#### Exercise directions:
Line by line, retype the data exactly as it is given.

#### The data:
• • • • •
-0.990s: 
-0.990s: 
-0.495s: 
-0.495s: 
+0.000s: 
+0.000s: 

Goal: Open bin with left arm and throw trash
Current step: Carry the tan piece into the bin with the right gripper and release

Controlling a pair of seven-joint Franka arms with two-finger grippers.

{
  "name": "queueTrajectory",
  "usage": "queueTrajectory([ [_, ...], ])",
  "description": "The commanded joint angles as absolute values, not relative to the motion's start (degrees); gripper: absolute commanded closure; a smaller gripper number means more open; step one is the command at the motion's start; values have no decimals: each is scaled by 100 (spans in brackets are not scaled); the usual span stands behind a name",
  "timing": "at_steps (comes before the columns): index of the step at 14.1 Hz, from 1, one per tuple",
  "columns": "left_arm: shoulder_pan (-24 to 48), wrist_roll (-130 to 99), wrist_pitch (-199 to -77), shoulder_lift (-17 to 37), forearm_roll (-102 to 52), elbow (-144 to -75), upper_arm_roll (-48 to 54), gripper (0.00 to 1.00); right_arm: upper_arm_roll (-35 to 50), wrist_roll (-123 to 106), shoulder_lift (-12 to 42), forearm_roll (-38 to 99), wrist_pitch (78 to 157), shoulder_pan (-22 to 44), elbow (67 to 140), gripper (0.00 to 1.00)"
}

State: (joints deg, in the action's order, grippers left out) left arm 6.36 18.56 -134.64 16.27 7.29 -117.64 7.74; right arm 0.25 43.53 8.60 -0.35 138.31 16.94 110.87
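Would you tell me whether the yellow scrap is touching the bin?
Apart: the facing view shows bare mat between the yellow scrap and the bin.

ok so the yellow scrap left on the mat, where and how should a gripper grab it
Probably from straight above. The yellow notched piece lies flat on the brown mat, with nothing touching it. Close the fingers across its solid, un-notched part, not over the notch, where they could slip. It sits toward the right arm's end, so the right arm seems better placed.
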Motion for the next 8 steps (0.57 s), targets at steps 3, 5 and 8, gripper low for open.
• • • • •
#### Response area:
-0.990s: 
-0.990s: 
-0.495s: 
-0.495s: 
+0.000s: 
+0.000s: 

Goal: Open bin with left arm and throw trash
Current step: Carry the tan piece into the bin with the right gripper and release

Controlling a pair of seven-joint Franka arms with two-finger grippers.

{
  "name": "queueTrajectory",
  "usage": "queueTrajectory([ [_, ...], ])",
  "description": "The commanded joint angles as absolute values, not relative to the motion's start (degrees); gripper: absolute commanded closure; a smaller gripper number means more open; step one is the command at the motion's start; values have no decimals: each is scaled by 100 (spans in brackets are not scaled); the usual span stands behind a name",
  "timing": "at_steps (comes before the columns): index of the step at 14.1 Hz, from 1, one per tuple",
  "columns": "left_arm: shoulder_pan (-24 to 48), wrist_roll (-130 to 99), wrist_pitch (-199 to -77), shoulder_lift (-17 to 37), forearm_roll (-102 to 52), elbow (-144 to -75), upper_arm_roll (-48 to 54), gripper (0.00 to 1.00); right_arm: upper_arm_roll (-35 to 50), wrist_roll (-123 to 106), shoulder_lift (-12 to 42), forearm_roll (-38 to 99), wrist_pitch (78 to 157), shoulder_pan (-22 to 44), elbow (67 to 140), gripper (0.00 to 1.00)"
}

State: (joints deg, in the action's order, grippers left out) left arm 6.36 18.56 -134.64 16.27 7.29 -117.64 7.74; right arm 0.25 43.53 8.60 -0.35 138.31 16.94 110.87
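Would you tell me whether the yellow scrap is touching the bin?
Apart: the facing view shows bare mat between the yellow scrap and the bin.

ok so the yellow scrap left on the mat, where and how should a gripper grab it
Probably from straight above. The yellow notched piece lies flat on the brown mat, with nothing touching it. Close the fingers across its solid, un-notched part, not over the notch, where they could slip. It sits toward the right arm's end, so the right arm seems better placed.
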Motion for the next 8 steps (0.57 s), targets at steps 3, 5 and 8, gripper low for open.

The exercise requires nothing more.